**What you should do:** Please filter the data down to the lines that include the word "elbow" and copy them.

── Information ──

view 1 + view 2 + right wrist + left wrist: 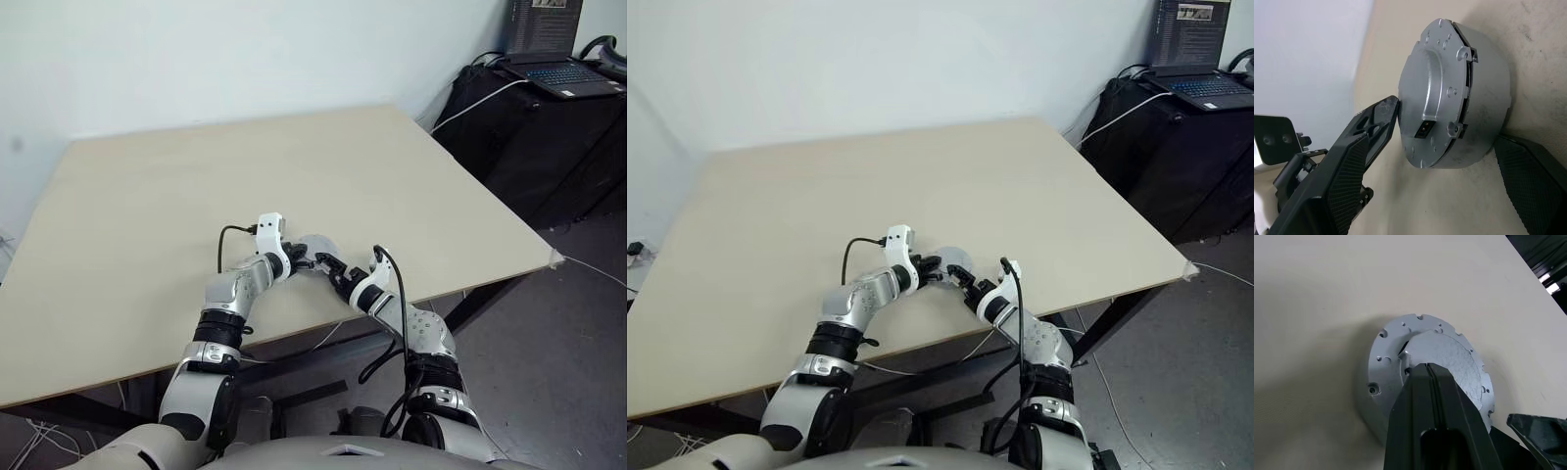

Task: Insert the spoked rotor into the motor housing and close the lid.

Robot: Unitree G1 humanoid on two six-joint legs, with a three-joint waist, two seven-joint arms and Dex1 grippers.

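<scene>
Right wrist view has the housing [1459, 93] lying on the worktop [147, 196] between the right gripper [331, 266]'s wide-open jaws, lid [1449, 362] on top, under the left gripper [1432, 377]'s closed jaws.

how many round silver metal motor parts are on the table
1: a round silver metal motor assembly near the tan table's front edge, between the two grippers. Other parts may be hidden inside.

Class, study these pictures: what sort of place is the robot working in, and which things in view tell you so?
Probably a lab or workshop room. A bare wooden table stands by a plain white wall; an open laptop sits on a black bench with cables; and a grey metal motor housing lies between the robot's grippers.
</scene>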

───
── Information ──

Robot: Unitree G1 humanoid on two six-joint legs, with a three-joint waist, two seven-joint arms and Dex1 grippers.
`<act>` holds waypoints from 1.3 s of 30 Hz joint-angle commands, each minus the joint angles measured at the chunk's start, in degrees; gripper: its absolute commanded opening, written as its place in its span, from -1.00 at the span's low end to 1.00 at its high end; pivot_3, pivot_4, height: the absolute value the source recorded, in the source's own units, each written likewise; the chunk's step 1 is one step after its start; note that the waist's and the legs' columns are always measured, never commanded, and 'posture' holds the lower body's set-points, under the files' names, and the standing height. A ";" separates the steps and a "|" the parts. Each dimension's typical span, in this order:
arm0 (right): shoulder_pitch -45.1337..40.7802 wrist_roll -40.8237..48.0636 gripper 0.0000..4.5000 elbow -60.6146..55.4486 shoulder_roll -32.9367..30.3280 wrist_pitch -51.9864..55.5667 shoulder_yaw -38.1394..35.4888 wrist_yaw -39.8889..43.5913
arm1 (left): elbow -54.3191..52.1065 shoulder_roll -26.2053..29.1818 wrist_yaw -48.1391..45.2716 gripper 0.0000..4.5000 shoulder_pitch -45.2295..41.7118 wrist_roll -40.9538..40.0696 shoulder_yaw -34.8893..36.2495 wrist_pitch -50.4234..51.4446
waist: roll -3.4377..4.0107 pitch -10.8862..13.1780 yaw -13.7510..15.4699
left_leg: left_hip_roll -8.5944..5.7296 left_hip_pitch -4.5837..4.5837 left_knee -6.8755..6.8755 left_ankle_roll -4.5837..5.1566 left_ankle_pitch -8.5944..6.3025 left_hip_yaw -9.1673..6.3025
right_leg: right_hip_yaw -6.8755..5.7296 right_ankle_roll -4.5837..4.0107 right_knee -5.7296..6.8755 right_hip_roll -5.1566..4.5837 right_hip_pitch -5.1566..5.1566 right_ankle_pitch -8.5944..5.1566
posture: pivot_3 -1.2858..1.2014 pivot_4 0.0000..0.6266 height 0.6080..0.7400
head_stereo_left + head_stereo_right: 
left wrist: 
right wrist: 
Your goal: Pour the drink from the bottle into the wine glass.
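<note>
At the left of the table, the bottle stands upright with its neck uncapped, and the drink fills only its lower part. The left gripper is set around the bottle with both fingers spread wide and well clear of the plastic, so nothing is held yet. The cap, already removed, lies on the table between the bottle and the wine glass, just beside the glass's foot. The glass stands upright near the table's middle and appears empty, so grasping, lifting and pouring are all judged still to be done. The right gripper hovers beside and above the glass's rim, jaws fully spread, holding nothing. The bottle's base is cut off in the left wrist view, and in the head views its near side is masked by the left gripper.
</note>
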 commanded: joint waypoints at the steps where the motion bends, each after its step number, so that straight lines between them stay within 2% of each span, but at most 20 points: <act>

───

**Written answer:**
arm0 (right): shoulder_pitch -45.1337..40.7802 wrist_roll -40.8237..48.0636 gripper 0.0000..4.5000 elbow -60.6146..55.4486 shoulder_roll -32.9367..30.3280 wrist_pitch -51.9864..55.5667 shoulder_yaw -38.1394..35.4888 wrist_yaw -39.8889..43.5913
arm1 (left): elbow -54.3191..52.1065 shoulder_roll -26.2053..29.1818 wrist_yaw -48.1391..45.2716 gripper 0.0000..4.5000 shoulder_pitch -45.2295..41.7118 wrist_roll -40.9538..40.0696 shoulder_yaw -34.8893..36.2495 wrist_pitch -50.4234..51.4446

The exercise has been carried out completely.